Who are you, and why are you here?

By maxdunbar

As I’ve said before, I have never taken blogging seriously. There are people who think that blogging is a revolutionary new medium. The Manchester Literature Festival featured blogging masterclasses and blog award ceremonies. At a debate I went to, the writer Kate Feld said that no creative writing student should leave university without a blog. She went on to declare blogging as a vital marketing tool that is basically a stepping stone to publication.

I don’t know. Agents are hellishly busy – do the guys at Curtis Brown really have time to meander around the net, surfing for undiscovered new talent? Does the head of Random House get to his office and say, ‘Right, the first thing I’ll do today is plough through thousands of web logs written by frustrated call centre workers in Barnsley.’

And blogging takes up time that could be spent writing. As so often happens, the marketing tool becomes less about the fiction and more about the marketing. It’s a diversion, a distraction – ‘more fucking about in the garden,’ as Helen Garp put it.

‘Of course,’ Feld added, ‘there are some people who enjoy it.’

That’s my attitude. Bloggers are derided as Nathan Barley type pub bores – and the insult is more often true than not. I have my obsessions and obscurities, and it’s better to write them down here, so that I don’t end up going on about them in pubs, and losing all my friends.

I also blog for the best and first reason I write anything – because it’s a damn good kick.
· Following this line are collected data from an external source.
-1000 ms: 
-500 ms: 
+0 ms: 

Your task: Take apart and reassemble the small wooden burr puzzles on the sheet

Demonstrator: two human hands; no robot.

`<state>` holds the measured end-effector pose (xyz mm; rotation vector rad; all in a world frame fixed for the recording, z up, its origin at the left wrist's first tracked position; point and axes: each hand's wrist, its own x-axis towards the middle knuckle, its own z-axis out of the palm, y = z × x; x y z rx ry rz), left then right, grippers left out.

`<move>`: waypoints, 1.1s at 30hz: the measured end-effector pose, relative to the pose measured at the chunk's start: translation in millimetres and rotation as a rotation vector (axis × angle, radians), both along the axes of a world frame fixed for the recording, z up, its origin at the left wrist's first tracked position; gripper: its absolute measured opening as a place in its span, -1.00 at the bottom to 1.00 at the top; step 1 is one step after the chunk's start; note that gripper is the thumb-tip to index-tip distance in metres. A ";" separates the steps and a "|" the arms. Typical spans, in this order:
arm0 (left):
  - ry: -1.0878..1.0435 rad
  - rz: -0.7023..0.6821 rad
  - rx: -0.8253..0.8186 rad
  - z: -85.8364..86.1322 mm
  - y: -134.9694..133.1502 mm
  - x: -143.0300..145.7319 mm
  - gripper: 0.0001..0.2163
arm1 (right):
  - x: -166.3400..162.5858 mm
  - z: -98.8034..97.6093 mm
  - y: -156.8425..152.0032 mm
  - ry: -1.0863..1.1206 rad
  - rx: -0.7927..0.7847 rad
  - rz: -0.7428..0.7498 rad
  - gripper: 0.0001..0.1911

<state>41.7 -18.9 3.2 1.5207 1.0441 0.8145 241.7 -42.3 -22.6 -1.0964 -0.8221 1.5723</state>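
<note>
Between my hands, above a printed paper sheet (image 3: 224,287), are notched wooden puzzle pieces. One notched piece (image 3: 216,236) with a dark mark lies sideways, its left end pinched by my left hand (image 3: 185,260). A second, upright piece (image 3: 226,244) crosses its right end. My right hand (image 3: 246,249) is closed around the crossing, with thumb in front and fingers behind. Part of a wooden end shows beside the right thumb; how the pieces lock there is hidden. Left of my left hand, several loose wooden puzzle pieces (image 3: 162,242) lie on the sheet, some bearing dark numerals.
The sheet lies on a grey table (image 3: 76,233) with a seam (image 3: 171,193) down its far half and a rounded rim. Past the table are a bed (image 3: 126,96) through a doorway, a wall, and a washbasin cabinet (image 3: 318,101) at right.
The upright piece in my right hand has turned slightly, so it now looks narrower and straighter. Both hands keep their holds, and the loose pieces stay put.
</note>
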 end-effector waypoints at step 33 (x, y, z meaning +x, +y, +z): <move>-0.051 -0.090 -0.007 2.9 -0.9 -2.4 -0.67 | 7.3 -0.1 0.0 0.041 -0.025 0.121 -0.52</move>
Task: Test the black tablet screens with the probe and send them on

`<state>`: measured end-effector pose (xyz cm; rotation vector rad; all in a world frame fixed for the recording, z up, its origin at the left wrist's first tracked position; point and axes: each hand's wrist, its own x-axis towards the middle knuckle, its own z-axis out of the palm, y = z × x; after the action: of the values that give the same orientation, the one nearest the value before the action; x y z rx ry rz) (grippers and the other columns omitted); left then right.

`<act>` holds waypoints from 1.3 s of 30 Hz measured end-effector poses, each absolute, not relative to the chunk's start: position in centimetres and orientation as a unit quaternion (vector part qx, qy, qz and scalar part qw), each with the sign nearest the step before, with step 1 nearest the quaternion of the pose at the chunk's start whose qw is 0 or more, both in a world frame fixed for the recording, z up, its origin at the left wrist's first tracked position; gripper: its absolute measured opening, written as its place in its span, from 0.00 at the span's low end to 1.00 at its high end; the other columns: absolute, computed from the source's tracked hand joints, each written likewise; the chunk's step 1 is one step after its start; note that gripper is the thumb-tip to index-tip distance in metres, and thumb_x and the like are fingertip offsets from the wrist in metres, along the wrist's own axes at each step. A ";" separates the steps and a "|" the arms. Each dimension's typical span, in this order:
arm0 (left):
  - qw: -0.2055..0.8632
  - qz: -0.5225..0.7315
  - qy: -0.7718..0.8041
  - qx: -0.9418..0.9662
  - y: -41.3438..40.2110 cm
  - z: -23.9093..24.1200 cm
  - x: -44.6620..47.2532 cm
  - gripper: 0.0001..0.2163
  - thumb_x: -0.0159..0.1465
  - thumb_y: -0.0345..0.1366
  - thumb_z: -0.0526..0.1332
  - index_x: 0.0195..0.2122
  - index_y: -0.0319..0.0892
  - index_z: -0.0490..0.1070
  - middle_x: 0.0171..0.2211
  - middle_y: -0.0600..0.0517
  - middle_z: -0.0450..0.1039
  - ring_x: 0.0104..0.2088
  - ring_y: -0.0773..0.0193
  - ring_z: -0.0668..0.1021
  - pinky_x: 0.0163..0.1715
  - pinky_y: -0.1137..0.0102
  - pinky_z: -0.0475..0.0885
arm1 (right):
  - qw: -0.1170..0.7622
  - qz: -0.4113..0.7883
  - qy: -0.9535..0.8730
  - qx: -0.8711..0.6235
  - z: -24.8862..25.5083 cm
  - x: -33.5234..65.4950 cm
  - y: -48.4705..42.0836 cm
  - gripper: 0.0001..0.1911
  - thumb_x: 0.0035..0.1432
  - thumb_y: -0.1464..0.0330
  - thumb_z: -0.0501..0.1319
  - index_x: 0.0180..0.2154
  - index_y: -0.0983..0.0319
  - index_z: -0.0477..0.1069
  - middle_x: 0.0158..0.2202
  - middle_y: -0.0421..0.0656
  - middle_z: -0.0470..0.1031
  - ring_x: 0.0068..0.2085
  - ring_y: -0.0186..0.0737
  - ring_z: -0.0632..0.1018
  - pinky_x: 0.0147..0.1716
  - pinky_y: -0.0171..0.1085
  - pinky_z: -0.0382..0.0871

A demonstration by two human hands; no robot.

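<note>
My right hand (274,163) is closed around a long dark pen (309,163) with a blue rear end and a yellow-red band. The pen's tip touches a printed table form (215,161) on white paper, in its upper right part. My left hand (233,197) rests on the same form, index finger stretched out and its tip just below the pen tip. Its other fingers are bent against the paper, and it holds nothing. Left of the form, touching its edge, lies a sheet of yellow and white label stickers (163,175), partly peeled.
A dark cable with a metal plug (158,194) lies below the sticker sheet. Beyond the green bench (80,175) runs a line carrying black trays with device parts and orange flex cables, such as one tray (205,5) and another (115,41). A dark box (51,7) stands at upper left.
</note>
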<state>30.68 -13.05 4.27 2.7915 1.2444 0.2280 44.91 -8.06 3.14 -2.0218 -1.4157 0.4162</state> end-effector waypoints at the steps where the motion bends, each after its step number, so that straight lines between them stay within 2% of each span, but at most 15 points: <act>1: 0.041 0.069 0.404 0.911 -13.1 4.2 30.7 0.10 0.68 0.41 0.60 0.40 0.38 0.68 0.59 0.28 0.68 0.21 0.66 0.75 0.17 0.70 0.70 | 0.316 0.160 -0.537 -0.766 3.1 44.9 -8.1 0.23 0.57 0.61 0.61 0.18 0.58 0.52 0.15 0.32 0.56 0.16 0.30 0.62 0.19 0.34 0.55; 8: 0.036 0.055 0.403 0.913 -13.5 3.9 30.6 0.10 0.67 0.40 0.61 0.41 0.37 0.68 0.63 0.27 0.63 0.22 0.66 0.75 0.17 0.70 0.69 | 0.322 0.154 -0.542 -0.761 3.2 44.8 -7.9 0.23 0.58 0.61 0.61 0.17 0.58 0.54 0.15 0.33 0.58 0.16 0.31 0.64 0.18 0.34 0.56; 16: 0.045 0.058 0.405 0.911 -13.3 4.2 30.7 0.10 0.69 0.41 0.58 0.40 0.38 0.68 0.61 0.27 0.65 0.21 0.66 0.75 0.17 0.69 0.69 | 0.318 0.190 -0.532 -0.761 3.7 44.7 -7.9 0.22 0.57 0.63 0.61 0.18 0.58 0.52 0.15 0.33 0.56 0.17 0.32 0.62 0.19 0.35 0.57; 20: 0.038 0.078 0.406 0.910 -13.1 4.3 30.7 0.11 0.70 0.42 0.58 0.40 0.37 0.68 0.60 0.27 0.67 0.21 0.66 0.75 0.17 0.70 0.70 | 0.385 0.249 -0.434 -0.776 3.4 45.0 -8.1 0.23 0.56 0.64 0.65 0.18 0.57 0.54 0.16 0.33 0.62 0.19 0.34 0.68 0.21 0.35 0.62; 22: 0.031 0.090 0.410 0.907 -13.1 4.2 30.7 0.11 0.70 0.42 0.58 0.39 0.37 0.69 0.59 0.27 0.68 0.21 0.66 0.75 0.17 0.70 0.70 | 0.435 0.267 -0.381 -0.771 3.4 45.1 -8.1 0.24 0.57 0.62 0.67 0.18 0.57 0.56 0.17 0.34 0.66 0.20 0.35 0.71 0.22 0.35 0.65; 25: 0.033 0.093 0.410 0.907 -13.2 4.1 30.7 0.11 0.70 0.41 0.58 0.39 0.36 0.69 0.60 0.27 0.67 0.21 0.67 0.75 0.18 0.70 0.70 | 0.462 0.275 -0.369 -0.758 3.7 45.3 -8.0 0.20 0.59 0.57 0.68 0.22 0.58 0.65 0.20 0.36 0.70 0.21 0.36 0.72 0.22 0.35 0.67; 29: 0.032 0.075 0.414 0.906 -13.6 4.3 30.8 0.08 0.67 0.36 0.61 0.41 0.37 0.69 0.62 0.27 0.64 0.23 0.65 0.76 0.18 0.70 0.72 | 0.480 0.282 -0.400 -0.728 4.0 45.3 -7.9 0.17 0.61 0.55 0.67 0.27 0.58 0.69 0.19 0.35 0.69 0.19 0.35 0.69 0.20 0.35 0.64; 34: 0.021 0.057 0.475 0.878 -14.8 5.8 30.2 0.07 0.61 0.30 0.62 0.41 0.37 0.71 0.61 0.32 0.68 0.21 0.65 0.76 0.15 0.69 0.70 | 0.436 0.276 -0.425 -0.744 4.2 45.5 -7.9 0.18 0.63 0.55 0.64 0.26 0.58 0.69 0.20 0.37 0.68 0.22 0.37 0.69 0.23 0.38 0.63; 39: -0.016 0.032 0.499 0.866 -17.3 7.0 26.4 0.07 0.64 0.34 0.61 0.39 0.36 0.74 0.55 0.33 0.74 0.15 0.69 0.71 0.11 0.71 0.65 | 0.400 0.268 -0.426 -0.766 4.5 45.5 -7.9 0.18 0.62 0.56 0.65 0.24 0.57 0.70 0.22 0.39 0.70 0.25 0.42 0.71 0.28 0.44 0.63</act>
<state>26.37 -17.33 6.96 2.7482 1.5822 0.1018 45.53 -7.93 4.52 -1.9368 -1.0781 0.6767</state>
3 Responses to “Who are you, and why are you here?”

  1. Cliff Burns Says:

    No question, I originally saw blogging as just another marketing tool…but my view has been transformed and I now see it as a valuable venue for self- expression, rants and screeds. I have the freedom to vent on any subject under the sun and that’s fun for a guy with as many opinions and interests as I have. I work very hard on my blog, making sure it is literate, concise and well-edited–these are skills that I also bring to my “real” writing so my blog, rather than distracting me from my literary efforts, has helped sharpen my critical and aesthetic sensibilities.

    Good post…

  2. maxdunbar Says:

    Thanks Cliff. I should also have said that blogging is good from a sheer disciplinary point of view; it makes you write most days.